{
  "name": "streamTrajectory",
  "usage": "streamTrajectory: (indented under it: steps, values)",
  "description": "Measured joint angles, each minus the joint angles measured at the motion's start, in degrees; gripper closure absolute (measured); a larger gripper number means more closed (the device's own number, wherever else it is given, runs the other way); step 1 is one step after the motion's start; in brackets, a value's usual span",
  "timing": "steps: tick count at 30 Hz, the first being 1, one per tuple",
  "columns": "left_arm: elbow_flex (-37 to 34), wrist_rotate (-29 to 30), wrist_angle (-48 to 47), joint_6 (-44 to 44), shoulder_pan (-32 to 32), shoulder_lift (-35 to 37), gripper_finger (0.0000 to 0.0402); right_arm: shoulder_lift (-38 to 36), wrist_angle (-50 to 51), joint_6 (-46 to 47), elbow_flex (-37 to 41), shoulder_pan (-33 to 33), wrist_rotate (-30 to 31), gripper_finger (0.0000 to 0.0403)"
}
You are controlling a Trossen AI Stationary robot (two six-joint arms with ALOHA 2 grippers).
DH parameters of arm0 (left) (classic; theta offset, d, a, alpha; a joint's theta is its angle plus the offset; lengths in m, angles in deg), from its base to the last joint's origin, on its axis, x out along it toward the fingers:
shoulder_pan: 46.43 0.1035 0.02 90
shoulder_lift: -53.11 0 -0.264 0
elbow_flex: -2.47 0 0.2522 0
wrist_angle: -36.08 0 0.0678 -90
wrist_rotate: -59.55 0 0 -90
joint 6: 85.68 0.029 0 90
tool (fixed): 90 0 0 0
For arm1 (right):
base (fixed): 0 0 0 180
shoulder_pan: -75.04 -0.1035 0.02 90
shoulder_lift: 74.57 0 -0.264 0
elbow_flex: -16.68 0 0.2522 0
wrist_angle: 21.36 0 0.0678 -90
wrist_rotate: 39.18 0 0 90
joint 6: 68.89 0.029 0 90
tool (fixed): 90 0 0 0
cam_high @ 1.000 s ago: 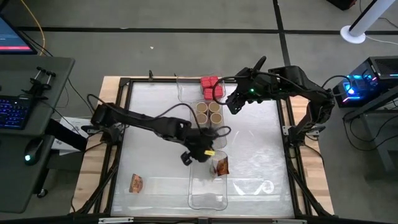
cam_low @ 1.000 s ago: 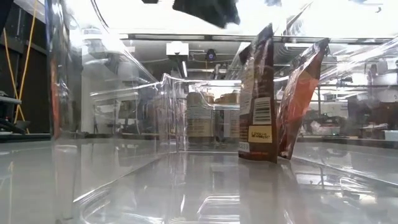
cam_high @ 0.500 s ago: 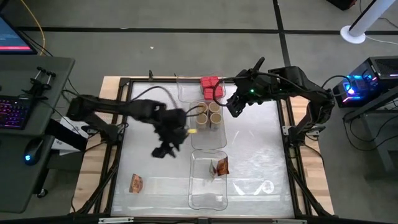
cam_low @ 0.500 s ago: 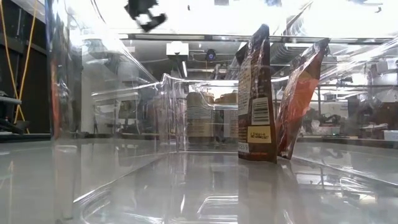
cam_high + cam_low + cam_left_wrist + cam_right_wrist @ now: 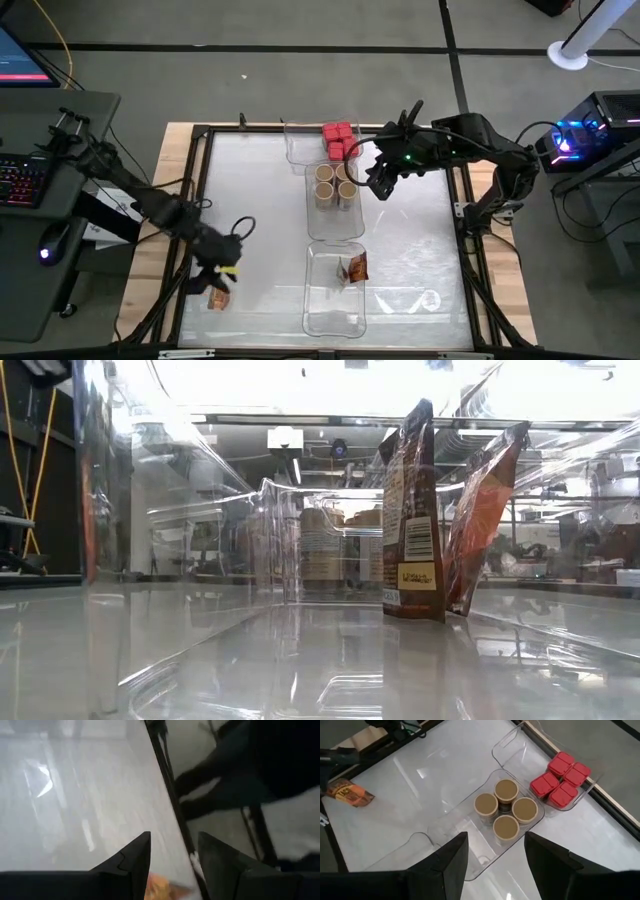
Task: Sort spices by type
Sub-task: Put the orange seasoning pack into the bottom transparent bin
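A loose brown-orange packet [image 5: 218, 298] lies flat on the table near its near left corner; its end shows between my left fingers in the left wrist view [image 5: 164, 888]. My left gripper [image 5: 216, 279] [image 5: 172, 851] hangs open just above it, touching nothing. Other packets [image 5: 352, 268] stand in the near clear tray [image 5: 333, 318], leaning together in the low view [image 5: 412, 510]. Tan-topped round jars [image 5: 335, 184] [image 5: 505, 810] fill the middle tray. Red boxes [image 5: 338, 140] [image 5: 561, 780] sit in the far tray. My right gripper [image 5: 381, 186] [image 5: 495, 847] is open, above the table just right of the jars.
The three clear trays stand in a line down the table's middle. A dark frame rail [image 5: 170, 795] runs along the table's left edge, close to my left gripper. Bare table top [image 5: 415, 230] lies to the right of the trays.
My left gripper has swung from above the near tray toward the table's left edge and its near edge, and now hangs over the loose packet. The packets in the near tray have stayed standing where they were.
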Motion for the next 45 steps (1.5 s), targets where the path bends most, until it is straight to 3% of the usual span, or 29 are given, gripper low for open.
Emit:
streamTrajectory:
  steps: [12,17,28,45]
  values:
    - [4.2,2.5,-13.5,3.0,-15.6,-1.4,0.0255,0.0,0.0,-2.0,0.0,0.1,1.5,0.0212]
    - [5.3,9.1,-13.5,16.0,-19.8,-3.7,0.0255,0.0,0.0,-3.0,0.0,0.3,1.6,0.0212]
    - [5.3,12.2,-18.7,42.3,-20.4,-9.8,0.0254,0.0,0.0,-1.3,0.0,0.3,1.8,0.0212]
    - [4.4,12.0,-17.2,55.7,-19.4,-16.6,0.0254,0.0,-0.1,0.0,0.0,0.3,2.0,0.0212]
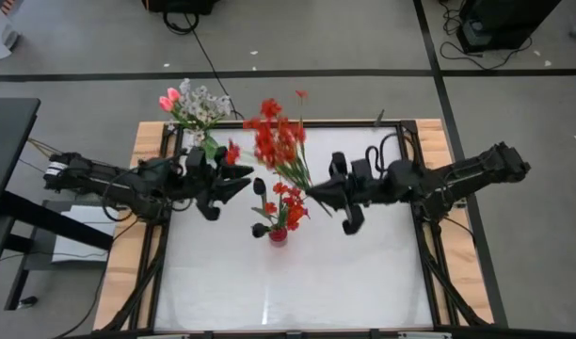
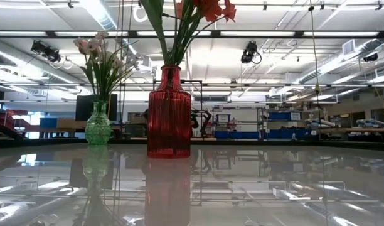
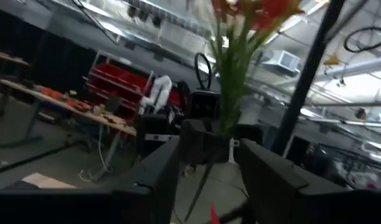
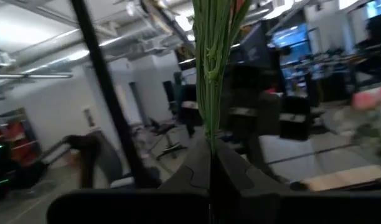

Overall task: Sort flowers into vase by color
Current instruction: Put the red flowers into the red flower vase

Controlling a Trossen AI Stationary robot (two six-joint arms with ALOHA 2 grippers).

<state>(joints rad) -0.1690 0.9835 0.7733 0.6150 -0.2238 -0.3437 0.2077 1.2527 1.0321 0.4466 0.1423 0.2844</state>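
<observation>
Red vase [image 2: 169,113] holds red flowers [image 1: 286,205]; green vase [image 2: 98,124] pink-and-white ones.

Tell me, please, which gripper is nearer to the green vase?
Left. The left gripper sits just in front of the green vase at the table's far left corner; the right gripper, shut on red flowers, is farther across.

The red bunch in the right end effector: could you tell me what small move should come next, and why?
Probably carry the red bunch toward the red vase and stand it upright. The right end effector grips its stems above the table, and that vase already holds red flowers.
</observation>
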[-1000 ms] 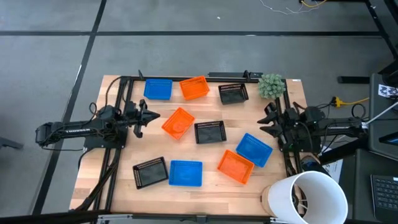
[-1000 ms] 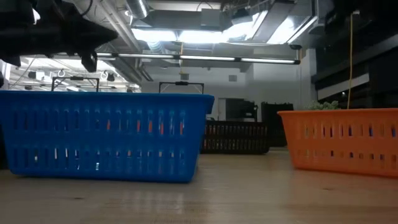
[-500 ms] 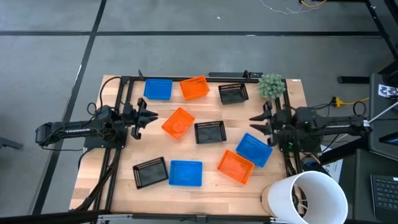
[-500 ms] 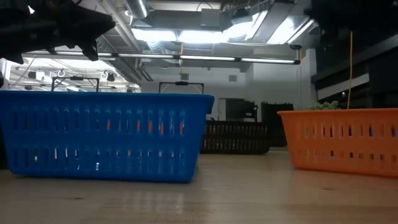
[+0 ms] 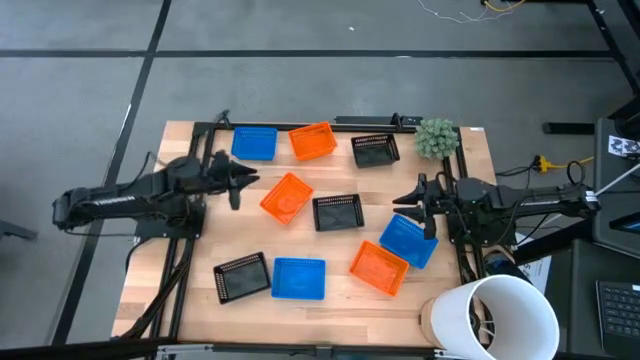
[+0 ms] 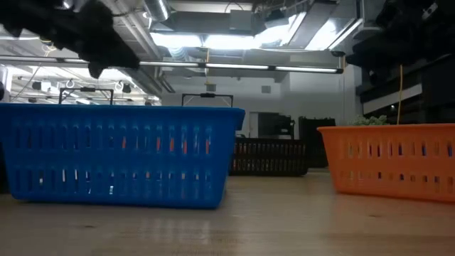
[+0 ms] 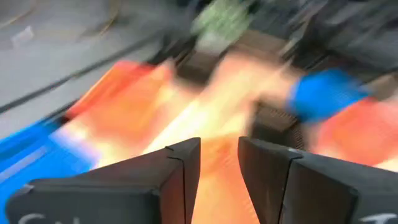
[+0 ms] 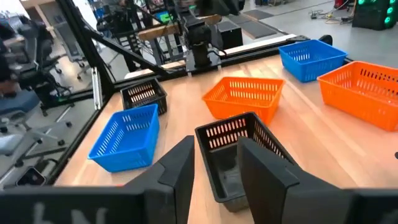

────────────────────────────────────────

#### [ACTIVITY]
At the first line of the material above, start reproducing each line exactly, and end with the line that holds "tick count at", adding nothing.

#### [ANSWER TO THIS PROBLEM]
{
  "name": "streamTrajectory",
  "usage": "streamTrajectory: (indented under it: steps, values)",
  "description": "Measured joint angles, each minus the joint angles measured at the motion's start, in degrees; gripper closure absolute (measured); a larger gripper number means more closed (the device's own number, wherever else it is given, runs the other way); step 1 is one step after the motion's start; in brackets, a value's usual span",
  "timing": "steps: tick count at 30 Hz, the first being 1, one per tuple",

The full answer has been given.